Several Sibos speakers emphasised how the current period of change in the industry will put increasing pressure on the technology resources of investment managers, forcing them to outsource their requirements. Markus Ruetimann, head of global operations and IT at UBS Asset Management, said that smaller firms would be unable to cope on their own with moves to shorten the processing cycle to the day after trading (T+1).

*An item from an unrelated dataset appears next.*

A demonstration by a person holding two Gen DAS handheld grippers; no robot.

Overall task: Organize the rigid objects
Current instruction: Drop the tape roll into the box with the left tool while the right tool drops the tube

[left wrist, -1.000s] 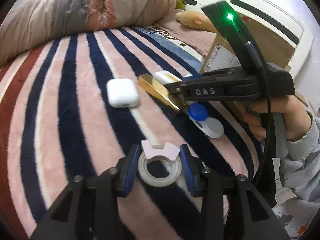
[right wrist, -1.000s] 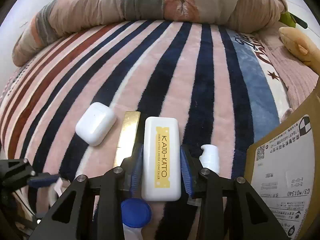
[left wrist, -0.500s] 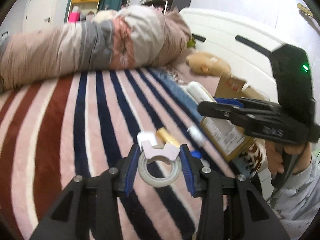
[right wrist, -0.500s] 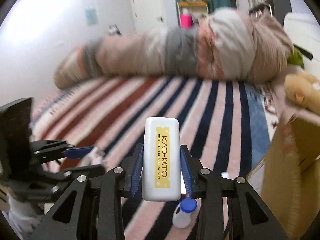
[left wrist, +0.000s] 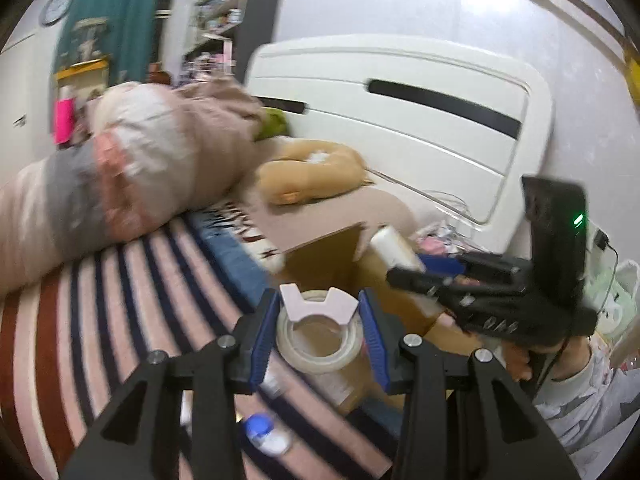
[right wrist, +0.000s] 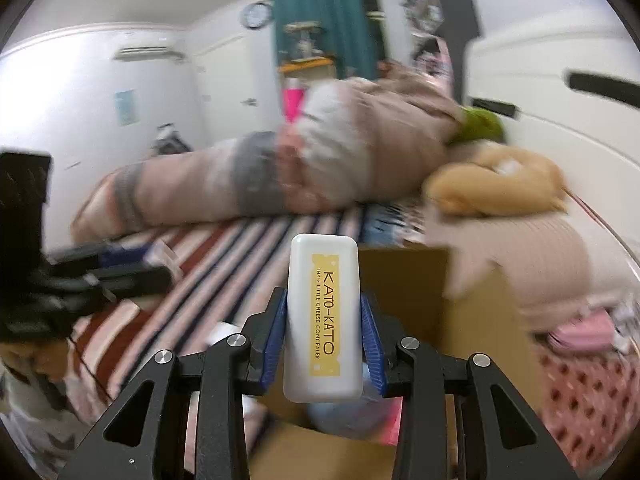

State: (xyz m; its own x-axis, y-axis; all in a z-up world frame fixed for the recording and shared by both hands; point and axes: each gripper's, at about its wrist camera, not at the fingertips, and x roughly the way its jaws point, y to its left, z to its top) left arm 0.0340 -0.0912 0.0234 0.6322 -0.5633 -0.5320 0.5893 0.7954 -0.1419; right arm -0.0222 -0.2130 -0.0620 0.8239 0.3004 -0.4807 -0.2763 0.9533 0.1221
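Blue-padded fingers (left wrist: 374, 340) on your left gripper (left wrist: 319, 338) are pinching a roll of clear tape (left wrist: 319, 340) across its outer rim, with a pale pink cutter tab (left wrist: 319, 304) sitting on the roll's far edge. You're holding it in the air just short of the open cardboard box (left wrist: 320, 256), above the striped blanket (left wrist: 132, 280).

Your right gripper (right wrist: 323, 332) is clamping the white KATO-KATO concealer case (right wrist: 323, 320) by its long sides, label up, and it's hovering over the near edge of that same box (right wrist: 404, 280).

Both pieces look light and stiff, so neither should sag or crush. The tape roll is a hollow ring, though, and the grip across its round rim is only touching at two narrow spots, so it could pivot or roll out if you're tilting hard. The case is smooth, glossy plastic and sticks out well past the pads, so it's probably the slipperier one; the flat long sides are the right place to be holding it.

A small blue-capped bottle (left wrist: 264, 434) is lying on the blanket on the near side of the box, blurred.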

To coincide with Sibos, a number of financial and technology firms announced new products and services, particularly for outsourcing. Chase’s Global Investor Services launched an outsourcing service for investment firms that will handle their back and middle office functions online. New Jersey-based ADP launched Global Processing Solution, a service that supports processing, clearing, settlement and custody across a wide range of instruments including equities, fixed income and foreign exchange. It also announced that it has Web-enabled its Impact fixed income and Trading Assistant trading system.
Pennsylvania-based SunGard has registered as a Swift electronic trade confirmation (ETC) service provider, which will enable it to act as an agent on behalf of its investment management and broker-dealer customers to confirm trades and send settlement instructions over Swift. The move is part of the company’s development of the SunGard Transaction Network, a service that aims to link its range of investment, broker-dealer, custodian and other products to provide users with a single point of access to multiple services and straight-through processing of transaction.
Next year’s Sibos will be in Singapore in October, by which time the TFM should be live, as should the CLS Bank, the foreign exchange settlement risk reduction project also much discussed at Sibos over the years. There should be some interesting debate if either project misses its deadline.